Big data in hotel management: use cannot be ignored


    The season is approaching the long-awaited season of summer vacations, and many have already chosen for themselves the very desired tourist destination, which gave them strength to wade through the wilds of overtime and months for months. The treasured “dream journey”, which will be so pleasant to remember later in the autumn and winter evenings, is already very close.

    When choosing a vacation home, many will probably use The article suggests looking at “from the other side of the interface” through the eyes of those who manage the hotel and set prices for accommodation. More specifically, the tools of Analytics and the possibility of using the data to manage sales in a hotel are considered. As an example, there are cases for a mini-hotel located in Cambodia, which I had the honor and pleasure to manage.

    Why cambodia

    As a short introduction, I will try to explain why the hotel of my dreams ended up in Cambodia. The most important thing is the loyal business environment in this country.
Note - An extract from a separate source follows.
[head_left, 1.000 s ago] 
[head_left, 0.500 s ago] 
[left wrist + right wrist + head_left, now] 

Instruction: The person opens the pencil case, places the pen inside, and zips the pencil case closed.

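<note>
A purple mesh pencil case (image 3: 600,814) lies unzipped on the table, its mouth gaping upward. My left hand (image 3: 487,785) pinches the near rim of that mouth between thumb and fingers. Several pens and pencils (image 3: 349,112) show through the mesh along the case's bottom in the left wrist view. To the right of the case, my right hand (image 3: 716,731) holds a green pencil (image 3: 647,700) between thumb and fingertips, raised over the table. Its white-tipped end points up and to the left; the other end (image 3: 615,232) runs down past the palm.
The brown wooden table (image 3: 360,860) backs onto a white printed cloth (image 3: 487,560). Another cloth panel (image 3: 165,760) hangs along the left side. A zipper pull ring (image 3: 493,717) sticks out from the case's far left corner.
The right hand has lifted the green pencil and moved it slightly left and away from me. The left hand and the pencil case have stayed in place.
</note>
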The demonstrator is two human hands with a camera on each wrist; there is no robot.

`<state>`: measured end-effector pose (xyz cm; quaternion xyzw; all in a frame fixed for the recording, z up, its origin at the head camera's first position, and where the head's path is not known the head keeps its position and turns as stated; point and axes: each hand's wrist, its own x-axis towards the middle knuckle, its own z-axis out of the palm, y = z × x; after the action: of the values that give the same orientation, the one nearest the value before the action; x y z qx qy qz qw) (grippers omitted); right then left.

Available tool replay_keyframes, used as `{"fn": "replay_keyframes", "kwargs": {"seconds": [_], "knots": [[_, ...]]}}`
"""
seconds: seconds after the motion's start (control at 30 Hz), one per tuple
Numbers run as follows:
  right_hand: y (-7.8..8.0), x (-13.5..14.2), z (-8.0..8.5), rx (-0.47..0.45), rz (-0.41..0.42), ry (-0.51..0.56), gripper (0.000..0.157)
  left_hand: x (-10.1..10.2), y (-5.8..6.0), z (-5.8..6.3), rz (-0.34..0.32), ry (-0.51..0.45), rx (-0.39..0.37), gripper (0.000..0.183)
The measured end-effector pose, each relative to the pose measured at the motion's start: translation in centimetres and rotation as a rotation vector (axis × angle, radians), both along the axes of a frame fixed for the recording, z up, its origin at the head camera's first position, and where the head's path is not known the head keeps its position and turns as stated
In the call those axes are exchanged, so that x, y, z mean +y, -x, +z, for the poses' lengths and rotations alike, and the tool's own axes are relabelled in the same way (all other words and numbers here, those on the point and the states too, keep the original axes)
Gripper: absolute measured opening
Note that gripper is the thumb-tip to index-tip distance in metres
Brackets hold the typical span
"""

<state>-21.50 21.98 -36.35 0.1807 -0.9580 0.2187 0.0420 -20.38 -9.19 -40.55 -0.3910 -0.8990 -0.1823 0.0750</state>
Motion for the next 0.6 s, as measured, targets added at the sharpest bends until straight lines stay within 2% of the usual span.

Today it is the only country in Asia in which a foreigner can legally register a business in his name, and at the same time, he can travel to Cambodia for an unlimited time on a business visa. The cost of ALL permits for a mini-hotel, for example, is about 400 US dollars per year (including a license from the Ministry of Commerce, a license from the local city hall, a tax patent, and an individual work permit in the country). When preparing the listed documents, there are no particular difficulties, and when inspecting the business by state bodies, the availability of permits is a necessary and sufficient condition to avoid any kind of extortion.

    Extra buns are all the delights of living in Asia. Affordable prices, a non-aggressive population, the sea and beautiful nature, a warm climate, including a fairly mild monsoon period, year-round fresh fruits, vegetables and seafood, a “simple life" that does not require heating, investment in winter or brand clothes and shoes, in apartment renovation, in expensive cars and other attributes of a “successful life”.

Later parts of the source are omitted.